The answer should be an exact copy of the data.

◇ ◇ ◇ ◇ ◇ ◇ ◇

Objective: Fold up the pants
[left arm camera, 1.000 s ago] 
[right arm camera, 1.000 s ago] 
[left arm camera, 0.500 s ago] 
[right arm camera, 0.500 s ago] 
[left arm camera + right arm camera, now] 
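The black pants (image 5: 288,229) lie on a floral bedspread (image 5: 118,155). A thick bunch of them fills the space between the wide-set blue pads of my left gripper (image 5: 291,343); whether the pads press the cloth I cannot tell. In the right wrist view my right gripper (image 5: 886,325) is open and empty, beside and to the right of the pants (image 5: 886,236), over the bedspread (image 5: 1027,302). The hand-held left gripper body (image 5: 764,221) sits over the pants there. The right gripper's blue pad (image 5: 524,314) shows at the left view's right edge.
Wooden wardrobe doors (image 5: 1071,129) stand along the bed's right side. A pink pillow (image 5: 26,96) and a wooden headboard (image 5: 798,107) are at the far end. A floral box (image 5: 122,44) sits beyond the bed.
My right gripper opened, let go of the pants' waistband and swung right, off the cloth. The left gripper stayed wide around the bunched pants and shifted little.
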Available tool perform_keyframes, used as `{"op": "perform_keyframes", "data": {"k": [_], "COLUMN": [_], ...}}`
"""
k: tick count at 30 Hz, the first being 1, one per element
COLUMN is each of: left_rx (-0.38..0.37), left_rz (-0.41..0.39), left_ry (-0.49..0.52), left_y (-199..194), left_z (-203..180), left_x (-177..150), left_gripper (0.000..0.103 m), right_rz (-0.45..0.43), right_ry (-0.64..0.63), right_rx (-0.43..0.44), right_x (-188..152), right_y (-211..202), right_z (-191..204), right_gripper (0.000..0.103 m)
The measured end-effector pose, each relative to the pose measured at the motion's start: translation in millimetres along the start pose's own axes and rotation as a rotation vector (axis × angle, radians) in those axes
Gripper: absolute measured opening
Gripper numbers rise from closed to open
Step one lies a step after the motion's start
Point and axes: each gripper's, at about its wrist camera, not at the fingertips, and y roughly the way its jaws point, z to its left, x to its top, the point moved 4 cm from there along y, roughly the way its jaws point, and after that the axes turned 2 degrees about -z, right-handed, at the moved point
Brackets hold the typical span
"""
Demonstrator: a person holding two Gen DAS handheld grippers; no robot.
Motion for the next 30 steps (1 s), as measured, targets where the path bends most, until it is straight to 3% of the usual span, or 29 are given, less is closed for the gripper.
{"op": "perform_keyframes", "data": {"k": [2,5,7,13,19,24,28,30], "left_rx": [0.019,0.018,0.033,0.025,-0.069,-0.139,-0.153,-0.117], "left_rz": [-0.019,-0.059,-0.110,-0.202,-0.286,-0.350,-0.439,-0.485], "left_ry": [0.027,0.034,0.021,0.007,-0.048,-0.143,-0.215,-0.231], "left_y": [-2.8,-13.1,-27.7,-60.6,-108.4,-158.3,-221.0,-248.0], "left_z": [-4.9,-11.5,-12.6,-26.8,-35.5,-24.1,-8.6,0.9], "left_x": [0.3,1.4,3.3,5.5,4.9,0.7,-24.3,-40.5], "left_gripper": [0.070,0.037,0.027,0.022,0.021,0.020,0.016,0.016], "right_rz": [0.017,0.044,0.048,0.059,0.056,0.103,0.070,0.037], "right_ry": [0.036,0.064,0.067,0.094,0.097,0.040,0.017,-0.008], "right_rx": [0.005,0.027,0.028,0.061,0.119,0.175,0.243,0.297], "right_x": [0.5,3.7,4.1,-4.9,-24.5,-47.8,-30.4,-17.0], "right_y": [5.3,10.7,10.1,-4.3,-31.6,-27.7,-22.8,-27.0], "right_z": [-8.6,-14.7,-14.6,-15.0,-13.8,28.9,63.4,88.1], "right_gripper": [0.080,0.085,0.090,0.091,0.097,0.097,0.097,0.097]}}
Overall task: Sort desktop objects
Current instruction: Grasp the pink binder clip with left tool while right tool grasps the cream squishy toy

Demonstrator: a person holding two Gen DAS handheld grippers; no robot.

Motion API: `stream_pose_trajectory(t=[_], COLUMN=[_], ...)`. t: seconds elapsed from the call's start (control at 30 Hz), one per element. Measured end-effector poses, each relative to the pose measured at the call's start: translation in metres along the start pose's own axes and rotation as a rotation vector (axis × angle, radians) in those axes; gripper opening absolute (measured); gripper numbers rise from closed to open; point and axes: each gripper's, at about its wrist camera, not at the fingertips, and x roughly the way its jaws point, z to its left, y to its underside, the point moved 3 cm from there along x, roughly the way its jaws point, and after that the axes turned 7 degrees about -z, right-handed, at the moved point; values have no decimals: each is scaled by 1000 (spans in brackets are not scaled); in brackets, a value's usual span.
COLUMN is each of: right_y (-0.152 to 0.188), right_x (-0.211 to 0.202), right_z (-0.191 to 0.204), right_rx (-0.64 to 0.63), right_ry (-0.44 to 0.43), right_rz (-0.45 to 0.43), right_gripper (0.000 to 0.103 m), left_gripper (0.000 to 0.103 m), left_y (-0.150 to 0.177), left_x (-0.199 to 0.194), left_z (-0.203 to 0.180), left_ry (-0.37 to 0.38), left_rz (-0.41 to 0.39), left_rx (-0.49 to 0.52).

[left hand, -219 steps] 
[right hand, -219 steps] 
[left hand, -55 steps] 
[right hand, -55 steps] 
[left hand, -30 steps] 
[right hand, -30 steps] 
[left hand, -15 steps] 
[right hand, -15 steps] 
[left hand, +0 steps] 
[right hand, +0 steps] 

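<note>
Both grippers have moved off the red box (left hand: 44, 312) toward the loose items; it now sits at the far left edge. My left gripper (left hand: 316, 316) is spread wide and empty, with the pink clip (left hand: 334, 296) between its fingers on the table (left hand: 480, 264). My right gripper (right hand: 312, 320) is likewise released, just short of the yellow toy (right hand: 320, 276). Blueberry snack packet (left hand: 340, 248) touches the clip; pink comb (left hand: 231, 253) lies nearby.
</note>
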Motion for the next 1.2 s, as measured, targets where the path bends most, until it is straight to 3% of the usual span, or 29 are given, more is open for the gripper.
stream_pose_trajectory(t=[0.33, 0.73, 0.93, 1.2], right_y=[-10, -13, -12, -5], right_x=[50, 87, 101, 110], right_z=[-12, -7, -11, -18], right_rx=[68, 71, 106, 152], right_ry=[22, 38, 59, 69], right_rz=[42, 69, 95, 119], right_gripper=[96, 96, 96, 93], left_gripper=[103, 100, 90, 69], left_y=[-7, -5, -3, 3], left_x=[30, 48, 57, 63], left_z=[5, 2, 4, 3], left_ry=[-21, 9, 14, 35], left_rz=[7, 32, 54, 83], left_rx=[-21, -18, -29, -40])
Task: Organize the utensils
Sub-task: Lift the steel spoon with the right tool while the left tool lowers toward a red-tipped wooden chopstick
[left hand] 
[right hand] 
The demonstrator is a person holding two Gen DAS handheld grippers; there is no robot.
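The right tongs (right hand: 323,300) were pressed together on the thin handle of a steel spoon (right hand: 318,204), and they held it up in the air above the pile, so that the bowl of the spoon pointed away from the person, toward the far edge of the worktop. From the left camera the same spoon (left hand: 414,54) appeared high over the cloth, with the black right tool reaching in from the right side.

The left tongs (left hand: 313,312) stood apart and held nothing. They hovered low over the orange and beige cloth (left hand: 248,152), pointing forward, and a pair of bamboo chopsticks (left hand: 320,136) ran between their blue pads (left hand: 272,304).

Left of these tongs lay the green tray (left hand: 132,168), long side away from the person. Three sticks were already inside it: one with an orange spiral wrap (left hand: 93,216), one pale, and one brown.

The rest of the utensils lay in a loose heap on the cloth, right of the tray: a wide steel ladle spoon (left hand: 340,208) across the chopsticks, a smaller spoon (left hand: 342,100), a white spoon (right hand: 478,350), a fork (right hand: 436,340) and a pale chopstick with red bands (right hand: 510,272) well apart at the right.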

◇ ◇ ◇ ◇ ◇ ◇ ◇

(ANSWER TO THIS TASK)
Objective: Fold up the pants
[left arm camera, 1.000 s ago] 
[right arm camera, 1.000 s ago] 
[left arm camera, 0.500 s ago] 
[right arm camera, 0.500 s ago] 
[left arm camera + right arm camera, now] 
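The black pants (image 5: 288,229) lie on a floral bedspread (image 5: 118,155). A thick bunch of them fills the space between the wide-set blue pads of my left gripper (image 5: 291,343); whether the pads press the cloth I cannot tell. In the right wrist view my right gripper (image 5: 886,325) is open and empty, beside and to the right of the pants (image 5: 886,236), over the bedspread (image 5: 1027,302). The hand-held left gripper body (image 5: 764,221) sits over the pants there. The right gripper's blue pad (image 5: 524,314) shows at the left view's right edge.
Wooden wardrobe doors (image 5: 1071,129) stand along the bed's right side. A pink pillow (image 5: 26,96) and a wooden headboard (image 5: 798,107) are at the far end. A floral box (image 5: 122,44) sits beyond the bed.
My right gripper opened, let go of the pants' waistband and swung right, off the cloth. The left gripper stayed wide around the bunched pants and shifted little.
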Available tool perform_keyframes, used as `{"op": "perform_keyframes", "data": {"k": [_], "COLUMN": [_], ...}}`
"""
k: tick count at 30 Hz, the first being 1, one per element
COLUMN is each of: left_rx (-0.38..0.37), left_rz (-0.41..0.39), left_ry (-0.49..0.52), left_y (-199..194), left_z (-203..180), left_x (-177..150), left_gripper (0.000..0.103 m), right_rz (-0.45..0.43), right_ry (-0.64..0.63), right_rx (-0.43..0.44), right_x (-188..152), right_y (-211..202), right_z (-191..204), right_gripper (0.000..0.103 m)
The measured end-effector pose, each relative to the pose measured at the motion's start: translation in millimetres along the start pose's own axes and rotation as a rotation vector (axis × angle, radians) in those axes
Gripper: absolute measured opening
Gripper numbers rise from closed to open
Step one lies a step after the motion's start
Point and axes: each gripper's, at about its wrist camera, not at the fingertips, and y roughly the way its jaws point, z to its left, x to its top, the point moved 4 cm from there along y, roughly the way its jaws point, and after that the axes turned 2 degrees about -z, right-handed, at the moved point
Brackets hold the typical span
"""
Demonstrator: a person holding two Gen DAS handheld grippers; no robot.
Motion for the next 30 steps (1 s), as measured, targets where the path bends most, until it is straight to 3% of the usual span, or 29 are given, less is closed for the gripper.
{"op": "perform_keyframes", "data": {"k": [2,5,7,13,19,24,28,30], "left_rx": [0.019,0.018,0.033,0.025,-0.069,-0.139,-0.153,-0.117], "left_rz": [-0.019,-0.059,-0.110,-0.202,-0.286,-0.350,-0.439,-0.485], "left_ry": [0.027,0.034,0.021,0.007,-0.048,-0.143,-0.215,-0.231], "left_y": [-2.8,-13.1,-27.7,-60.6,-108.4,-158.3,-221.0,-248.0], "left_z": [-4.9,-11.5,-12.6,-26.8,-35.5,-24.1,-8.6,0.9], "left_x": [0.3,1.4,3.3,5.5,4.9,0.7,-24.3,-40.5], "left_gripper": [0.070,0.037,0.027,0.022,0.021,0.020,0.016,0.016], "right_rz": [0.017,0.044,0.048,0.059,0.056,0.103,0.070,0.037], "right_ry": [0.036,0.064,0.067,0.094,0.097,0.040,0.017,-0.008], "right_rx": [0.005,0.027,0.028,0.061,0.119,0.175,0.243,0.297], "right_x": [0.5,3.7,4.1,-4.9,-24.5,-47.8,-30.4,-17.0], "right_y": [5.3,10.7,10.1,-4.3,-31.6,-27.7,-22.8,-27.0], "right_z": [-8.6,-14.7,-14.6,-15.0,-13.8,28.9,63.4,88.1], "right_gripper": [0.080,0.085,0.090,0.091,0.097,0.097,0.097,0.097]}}
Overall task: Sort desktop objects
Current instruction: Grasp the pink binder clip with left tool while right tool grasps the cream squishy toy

Demonstrator: a person holding two Gen DAS handheld grippers; no robot.

Motion API: `stream_pose_trajectory(t=[_], COLUMN=[_], ...)`. t: seconds elapsed from the call's start (control at 30 Hz), one per element. Measured end-effector poses, each relative to the pose measured at the call's start: translation in metres along the start pose's own axes and rotation as a rotation vector (axis × angle, radians) in those axes; gripper opening absolute (measured); gripper numbers rise from closed to open; point and axes: each gripper's, at about its wrist camera, not at the fingertips, and x roughly the way its jaws point, z to its left, y to its underside, the point moved 3 cm from there along x, roughly the way its jaws point, and after that the axes turned 7 degrees about -z, right-handed, at the moved point; values have no decimals: each is scaled by 1000 (spans in brackets are not scaled); in brackets, a value's usual span.
COLUMN is each of: right_y (-0.152 to 0.188), right_x (-0.211 to 0.202), right_z (-0.191 to 0.204), right_rx (-0.64 to 0.63), right_ry (-0.44 to 0.43), right_rz (-0.45 to 0.43), right_gripper (0.000 to 0.103 m), left_gripper (0.000 to 0.103 m), left_y (-0.150 to 0.177), left_x (-0.199 to 0.194), left_z (-0.203 to 0.180), left_ry (-0.37 to 0.38), left_rz (-0.41 to 0.39), left_rx (-0.49 to 0.52).

[left hand, -219 steps] 
[right hand, -219 steps] 
[left hand, -55 steps] 
[right hand, -55 steps] 
[left hand, -30 steps] 
[right hand, -30 steps] 
[left hand, -15 steps] 
[right hand, -15 steps] 
[left hand, +0 steps] 
[right hand, +0 steps] 

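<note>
Both grippers have moved off the red box (left hand: 44, 312) toward the loose items; it now sits at the far left edge. My left gripper (left hand: 316, 316) is spread wide and empty, with the pink clip (left hand: 334, 296) between its fingers on the table (left hand: 480, 264). My right gripper (right hand: 312, 320) is likewise released, just short of the yellow toy (right hand: 320, 276). Blueberry snack packet (left hand: 340, 248) touches the clip; pink comb (left hand: 231, 253) lies nearby.
</note>
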Motion for the next 1.2 s, as measured, targets where the path bends most, until it is straight to 3% of the usual span, or 29 are given, more is open for the gripper.
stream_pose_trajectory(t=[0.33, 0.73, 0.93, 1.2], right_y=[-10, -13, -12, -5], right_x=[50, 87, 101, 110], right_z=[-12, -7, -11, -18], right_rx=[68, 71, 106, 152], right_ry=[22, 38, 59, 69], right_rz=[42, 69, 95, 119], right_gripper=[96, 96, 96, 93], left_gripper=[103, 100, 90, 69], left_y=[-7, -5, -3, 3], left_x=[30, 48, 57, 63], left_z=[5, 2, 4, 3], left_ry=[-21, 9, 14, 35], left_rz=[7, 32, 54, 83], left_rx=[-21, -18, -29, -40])
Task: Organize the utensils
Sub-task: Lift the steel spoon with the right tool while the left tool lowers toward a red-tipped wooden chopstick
[left hand] 
[right hand] 
The demonstrator is a person holding two Gen DAS handheld grippers; there is no robot.
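The right tongs (right hand: 323,300) were pressed together on the thin handle of a steel spoon (right hand: 318,204), and they held it up in the air above the pile, so that the bowl of the spoon pointed away from the person, toward the far edge of the worktop. From the left camera the same spoon (left hand: 414,54) appeared high over the cloth, with the black right tool reaching in from the right side.

The left tongs (left hand: 313,312) stood apart and held nothing. They hovered low over the orange and beige cloth (left hand: 248,152), pointing forward, and a pair of bamboo chopsticks (left hand: 320,136) ran between their blue pads (left hand: 272,304).

Left of these tongs lay the green tray (left hand: 132,168), long side away from the person. Three sticks were already inside it: one with an orange spiral wrap (left hand: 93,216), one pale, and one brown.

The rest of the utensils lay in a loose heap on the cloth, right of the tray: a wide steel ladle spoon (left hand: 340,208) across the chopsticks, a smaller spoon (left hand: 342,100), a white spoon (right hand: 478,350), a fork (right hand: 436,340) and a pale chopstick with red bands (right hand: 510,272) well apart at the right.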

No more output is needed for this exercise.